For issuers, ARS appeared to offer low financing cost, in some cases more attractive than traditional variable rate demand obligations (VRDOs). No third-party bank support was required, and there were typically fewer parties to the financing process. ARS eliminated renewal risk and the risk of increased fees. There was no exposure to bank rating downgrades, and ARS offered the same flexibility found in traditional VRDOs.
For buyers, ARS provided a slightly higher after tax yield than money market instruments due to their complexity with an increase in risk. Most securities were AAA rated as well as federal, state and local tax exempt. They also provided an opportunity to diversify one's cash equivalent holdings.
The collapse of the market in February 2008 revealed that these benefits were largely illusory. When market participants lost confidence, the auction mechanism failed. As a result, the ARS market has effectively ceased to exist. 
Accounting Statement FAS 157 defines fair value, which under the new guideline, is typically referred to as "mark to market" accounting. With Auction Rate Securities no longer being liquid, public companies began to write down their ARS holdings starting in the first quarter of 2008. Through May 31, 2008, 402 publicly traded companies had reported Auction Rate Securities on their books. Of those 402, 185 had taken some level of impairment. However, there had been no ascertainable trend in the amount of writedowns taken. Firms have reported discounts ranging from 0-73% of par value.IncrediMail, Ltd. proved the most extreme example of this as it booked an impairment of 98% off face value for its ARS holdings, while Berkshire Hathaway took no impairment on its more than $3.5 billion of these securities. Some of the higher-profile firms taking writedowns include Bristol-Myers Squibb, 3M and US Airways. Citigroup took a $1.5 billion loss on its inventory of auction rate securities.

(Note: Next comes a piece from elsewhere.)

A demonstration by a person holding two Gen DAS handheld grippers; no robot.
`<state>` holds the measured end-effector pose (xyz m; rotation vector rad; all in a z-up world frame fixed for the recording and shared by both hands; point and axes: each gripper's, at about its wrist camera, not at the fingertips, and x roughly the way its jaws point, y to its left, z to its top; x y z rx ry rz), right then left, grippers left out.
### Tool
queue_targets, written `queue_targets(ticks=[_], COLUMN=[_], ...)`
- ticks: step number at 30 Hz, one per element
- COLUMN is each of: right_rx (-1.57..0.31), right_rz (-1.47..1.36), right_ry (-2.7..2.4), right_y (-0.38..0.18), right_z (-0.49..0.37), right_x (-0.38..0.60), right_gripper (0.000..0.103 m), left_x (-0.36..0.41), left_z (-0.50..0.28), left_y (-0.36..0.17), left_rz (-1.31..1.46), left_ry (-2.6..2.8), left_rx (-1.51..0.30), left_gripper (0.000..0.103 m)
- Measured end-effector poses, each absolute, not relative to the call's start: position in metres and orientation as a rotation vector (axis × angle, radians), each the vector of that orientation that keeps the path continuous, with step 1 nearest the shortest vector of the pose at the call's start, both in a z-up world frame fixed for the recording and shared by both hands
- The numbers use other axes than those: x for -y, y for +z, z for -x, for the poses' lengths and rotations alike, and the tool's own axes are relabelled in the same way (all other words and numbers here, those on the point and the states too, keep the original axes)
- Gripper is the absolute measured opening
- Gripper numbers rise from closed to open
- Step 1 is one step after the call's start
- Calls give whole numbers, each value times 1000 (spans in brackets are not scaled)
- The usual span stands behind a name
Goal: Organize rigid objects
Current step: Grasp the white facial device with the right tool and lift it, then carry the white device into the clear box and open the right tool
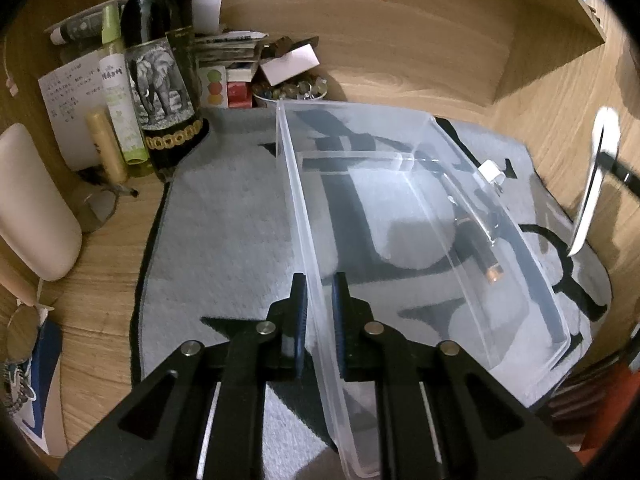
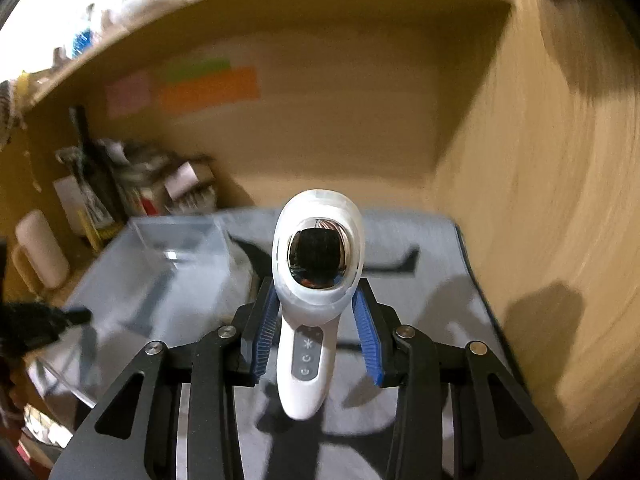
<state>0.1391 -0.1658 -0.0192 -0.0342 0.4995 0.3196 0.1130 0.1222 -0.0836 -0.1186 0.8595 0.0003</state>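
Pinching the near wall of the clear bin (image 1: 400,208) with my left gripper (image 1: 319,312), I steady it on the grey mat (image 1: 224,220). My right gripper (image 2: 316,332) clamps the white handheld device (image 2: 318,264) beside the bin, above the mat. Its rounded, slick head could slip from the pads (image 2: 266,336), I think, if I tilt it.

Your right gripper (image 2: 316,336) clamps the white handheld device (image 2: 316,280) by its sides, mirrored head up. Left of the device sits the clear plastic bin (image 2: 160,264), on the gray mat (image 2: 432,280).
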Motion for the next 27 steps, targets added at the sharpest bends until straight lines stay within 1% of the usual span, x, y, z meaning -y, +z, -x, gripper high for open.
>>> queue_targets(ticks=[3,7,14,27], right_rx=[-434,-380,-337,-520], right_rz=[50,76,119,191], right_ry=[373,451,581,676], right_y=[3,19,22,-29], right_z=[-137,-136,-138,-162], right_x=[149,124,84,37], right_gripper=[35,35,35,35], left_x=[-122,-122,-120,-118], left_z=[-112,-111,-106,-103], left_y=[-81,-81,-80,-80], left_rz=[112,116,105,108], left_ry=[9,9,12,17], left_rx=[-850,-851,-858,-850], left_gripper=[12,11,9,9])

The valuation of auction rate securities has proved especially difficult as Bank of America and other brokerage houses refuse to assign a value to their clients' holdings. UBS AG has presented clients with several different values for ARS. Also, Interactive Data Real Time Services, a provider of independent pricing services for the investment industry, discontinued the pricing of approximately 1,100 student-loan auction rate securities on May 5, 2008.